Why block size 16, and is it still right in 2026? 16 was empirical — small enough to keep fragmentation low, large enough that the attention kernel’s indirected gather doesn’t dominate. It’s still the default for classic attention, but MLA, hybrid SSM/Attention, and TurboQuant all motivate non-16 block sizes — see Chapter 080 for how the “block size” concept got generalised in the V1 KVCacheManager.

Why was beam search later dropped in V1? Beam search forced SequenceGroup to be a first-class scheduler concept (multiple sequences sharing a prompt). The V1 RFC (#8779) argues it can be emulated outside the engine via prefix caching, which lets the scheduler treat every request as a single sequence and removes a major source of tangled state. See Chapter 050.

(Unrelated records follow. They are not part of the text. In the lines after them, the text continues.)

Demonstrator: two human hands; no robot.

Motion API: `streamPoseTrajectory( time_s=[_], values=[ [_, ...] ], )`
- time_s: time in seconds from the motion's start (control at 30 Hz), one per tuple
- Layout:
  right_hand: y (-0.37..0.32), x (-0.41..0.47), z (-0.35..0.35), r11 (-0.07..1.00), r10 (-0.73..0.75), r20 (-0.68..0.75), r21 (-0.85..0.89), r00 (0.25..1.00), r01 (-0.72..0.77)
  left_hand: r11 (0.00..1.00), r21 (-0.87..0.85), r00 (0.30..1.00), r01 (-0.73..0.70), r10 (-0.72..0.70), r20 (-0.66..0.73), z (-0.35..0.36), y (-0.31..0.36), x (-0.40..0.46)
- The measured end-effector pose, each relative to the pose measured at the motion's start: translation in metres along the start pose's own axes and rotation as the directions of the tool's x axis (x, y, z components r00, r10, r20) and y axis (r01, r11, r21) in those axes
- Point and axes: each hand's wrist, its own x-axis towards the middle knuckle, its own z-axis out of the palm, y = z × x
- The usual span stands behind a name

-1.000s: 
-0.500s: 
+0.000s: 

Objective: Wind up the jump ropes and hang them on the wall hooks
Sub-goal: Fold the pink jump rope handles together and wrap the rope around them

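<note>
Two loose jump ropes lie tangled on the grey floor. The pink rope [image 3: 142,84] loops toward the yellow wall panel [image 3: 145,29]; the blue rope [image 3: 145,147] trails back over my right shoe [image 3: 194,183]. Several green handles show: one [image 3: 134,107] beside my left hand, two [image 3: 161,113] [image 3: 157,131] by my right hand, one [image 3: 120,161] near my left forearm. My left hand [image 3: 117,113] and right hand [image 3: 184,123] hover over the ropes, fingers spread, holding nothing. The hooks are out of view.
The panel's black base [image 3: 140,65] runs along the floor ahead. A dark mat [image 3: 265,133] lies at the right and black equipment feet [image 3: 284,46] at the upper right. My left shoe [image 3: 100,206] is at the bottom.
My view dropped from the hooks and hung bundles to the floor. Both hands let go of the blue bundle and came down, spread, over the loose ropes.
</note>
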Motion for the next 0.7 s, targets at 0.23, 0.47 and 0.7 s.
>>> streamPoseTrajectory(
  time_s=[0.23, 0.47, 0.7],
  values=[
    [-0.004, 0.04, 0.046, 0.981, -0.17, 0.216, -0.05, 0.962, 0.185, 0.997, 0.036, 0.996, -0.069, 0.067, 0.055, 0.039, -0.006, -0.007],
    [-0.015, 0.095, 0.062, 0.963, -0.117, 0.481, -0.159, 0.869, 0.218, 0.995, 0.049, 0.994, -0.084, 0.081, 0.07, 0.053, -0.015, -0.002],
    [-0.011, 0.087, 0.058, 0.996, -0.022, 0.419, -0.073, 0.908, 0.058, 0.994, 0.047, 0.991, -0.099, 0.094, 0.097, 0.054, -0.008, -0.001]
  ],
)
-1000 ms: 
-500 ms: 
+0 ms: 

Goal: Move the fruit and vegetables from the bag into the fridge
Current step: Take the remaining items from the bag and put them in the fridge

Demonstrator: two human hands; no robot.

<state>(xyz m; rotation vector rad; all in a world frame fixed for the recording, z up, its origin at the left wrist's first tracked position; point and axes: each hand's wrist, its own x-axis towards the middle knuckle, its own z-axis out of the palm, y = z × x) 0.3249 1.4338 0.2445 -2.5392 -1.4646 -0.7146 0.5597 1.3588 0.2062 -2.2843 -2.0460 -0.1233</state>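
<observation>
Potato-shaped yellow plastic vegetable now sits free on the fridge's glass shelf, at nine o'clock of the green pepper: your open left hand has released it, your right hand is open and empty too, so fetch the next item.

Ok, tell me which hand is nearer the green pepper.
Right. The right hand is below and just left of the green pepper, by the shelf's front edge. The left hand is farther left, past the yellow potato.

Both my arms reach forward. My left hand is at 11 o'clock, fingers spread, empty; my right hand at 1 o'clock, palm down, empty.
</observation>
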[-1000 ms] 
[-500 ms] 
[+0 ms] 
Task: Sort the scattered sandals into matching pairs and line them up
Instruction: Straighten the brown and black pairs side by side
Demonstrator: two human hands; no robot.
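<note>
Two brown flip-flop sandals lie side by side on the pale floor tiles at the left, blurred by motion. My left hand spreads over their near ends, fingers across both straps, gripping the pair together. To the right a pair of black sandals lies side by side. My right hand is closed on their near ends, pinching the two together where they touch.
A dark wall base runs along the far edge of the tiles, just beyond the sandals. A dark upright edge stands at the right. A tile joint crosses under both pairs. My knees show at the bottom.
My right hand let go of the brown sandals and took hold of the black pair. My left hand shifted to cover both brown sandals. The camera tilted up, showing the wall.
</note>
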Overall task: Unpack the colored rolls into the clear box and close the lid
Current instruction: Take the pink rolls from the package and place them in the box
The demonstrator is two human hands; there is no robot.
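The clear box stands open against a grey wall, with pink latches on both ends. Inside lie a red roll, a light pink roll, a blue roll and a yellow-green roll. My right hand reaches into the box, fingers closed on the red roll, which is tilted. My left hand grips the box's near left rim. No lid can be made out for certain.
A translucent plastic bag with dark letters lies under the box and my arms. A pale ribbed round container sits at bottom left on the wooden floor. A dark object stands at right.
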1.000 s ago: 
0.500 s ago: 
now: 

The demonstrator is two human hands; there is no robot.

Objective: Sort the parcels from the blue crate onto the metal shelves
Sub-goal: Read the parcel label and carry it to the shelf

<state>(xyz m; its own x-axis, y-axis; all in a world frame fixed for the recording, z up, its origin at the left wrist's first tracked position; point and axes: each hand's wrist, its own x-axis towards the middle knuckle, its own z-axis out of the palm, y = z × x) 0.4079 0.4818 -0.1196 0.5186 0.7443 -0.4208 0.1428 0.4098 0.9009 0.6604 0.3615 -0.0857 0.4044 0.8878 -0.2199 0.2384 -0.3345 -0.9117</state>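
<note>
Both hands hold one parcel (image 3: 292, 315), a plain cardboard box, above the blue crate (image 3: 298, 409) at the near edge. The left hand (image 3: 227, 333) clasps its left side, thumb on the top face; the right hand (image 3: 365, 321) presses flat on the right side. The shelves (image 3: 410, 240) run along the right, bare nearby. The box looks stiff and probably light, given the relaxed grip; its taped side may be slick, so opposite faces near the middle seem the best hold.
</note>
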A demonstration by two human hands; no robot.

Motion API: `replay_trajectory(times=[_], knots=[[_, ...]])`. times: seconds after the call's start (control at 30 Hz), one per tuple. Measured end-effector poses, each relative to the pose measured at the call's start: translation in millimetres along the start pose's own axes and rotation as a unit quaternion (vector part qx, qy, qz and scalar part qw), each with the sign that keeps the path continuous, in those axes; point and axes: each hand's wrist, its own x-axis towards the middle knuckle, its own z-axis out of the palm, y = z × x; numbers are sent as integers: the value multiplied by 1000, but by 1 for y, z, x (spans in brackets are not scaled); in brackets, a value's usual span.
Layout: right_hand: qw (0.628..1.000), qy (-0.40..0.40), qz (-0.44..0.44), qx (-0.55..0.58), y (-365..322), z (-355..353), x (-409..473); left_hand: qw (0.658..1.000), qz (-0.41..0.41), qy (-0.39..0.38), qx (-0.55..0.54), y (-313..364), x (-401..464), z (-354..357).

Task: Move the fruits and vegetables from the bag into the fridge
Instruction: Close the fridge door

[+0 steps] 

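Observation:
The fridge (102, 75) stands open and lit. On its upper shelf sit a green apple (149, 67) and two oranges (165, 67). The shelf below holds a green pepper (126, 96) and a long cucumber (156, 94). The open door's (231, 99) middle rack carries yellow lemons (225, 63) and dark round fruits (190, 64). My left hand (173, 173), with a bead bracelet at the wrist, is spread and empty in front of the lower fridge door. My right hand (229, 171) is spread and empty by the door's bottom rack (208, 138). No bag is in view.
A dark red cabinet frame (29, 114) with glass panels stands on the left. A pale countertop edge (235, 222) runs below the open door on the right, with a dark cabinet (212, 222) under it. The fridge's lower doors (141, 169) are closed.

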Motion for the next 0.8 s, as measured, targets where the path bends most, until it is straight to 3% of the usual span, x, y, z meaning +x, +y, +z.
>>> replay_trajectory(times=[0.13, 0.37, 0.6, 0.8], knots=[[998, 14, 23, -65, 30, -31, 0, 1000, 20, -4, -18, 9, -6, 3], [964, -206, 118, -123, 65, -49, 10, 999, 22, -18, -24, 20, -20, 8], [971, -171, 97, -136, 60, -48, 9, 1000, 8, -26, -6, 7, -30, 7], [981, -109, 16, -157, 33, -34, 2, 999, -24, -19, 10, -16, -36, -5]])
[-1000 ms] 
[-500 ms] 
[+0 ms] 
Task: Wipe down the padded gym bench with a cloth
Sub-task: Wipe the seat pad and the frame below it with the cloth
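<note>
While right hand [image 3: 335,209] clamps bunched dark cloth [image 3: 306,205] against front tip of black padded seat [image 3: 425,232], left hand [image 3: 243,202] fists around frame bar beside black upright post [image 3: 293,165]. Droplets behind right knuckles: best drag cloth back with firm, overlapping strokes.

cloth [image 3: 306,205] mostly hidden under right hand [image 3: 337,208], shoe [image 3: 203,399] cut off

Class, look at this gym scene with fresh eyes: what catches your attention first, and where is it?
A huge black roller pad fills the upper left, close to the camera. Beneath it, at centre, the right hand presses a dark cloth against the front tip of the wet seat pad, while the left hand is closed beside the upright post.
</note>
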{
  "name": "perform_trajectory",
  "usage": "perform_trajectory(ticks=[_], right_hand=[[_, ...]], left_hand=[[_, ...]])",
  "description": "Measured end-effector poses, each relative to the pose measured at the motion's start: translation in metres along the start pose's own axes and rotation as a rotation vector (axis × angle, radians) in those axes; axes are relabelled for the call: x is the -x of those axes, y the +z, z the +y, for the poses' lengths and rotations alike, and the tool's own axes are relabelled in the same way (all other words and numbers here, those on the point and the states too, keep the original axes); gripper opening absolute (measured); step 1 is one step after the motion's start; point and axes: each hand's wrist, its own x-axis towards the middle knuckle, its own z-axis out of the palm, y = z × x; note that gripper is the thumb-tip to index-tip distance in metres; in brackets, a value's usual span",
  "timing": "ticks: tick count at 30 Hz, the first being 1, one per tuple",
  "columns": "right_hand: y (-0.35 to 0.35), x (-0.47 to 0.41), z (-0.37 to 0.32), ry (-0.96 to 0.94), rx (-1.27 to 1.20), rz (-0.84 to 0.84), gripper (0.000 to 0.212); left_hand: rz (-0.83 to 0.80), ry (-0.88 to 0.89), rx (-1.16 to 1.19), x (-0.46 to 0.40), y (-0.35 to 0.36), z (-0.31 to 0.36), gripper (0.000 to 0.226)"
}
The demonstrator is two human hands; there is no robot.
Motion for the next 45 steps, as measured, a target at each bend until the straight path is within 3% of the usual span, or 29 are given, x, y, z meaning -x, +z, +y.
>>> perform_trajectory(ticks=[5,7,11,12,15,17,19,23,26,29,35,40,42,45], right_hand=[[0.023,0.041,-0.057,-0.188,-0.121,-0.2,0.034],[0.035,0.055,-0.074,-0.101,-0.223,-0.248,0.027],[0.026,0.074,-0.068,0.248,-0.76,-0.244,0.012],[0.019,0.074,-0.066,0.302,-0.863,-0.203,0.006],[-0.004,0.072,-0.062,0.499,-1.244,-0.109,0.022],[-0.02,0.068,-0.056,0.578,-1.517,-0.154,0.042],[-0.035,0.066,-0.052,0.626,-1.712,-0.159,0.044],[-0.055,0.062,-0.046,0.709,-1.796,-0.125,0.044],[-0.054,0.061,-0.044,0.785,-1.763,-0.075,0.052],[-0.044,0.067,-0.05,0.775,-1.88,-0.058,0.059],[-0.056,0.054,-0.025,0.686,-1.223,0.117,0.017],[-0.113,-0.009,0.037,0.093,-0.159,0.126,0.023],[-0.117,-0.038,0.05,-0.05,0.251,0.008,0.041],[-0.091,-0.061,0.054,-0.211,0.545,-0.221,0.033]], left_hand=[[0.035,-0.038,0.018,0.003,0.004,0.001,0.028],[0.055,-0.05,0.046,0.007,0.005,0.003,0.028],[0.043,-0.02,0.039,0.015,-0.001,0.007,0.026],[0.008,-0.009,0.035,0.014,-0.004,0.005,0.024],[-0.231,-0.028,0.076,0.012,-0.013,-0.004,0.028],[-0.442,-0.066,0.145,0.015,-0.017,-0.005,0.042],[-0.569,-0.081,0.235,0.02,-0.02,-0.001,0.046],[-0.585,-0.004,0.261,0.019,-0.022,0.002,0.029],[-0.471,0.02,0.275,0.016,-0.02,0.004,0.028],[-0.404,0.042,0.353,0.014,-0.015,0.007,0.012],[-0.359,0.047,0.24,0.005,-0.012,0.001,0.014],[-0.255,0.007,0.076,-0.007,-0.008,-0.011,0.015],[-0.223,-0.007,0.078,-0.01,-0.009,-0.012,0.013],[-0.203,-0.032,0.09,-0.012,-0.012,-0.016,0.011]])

Why a custom CUDA kernel instead of FlashAttention? FlashAttention 1 (and even early FA2) didn’t support the gather-from-block-table access pattern PagedAttention needed. vLLM had to ship its own kernel. FA only caught up later, which is why FA2/FA3/FA4 backends arrive as additional backends rather than replacements — see Chapter 030 (FA2) and Chapter 080 (FA4 default for MLA prefill).

Why was the project called CacheFlow? The early commits (e.g. 4858f3bb4 — Add an option to launch cacheflow without ray) show the original codename. It was renamed to vLLM for the public release in June 2023, around the time of 7c041ab57 Refactor system architecture.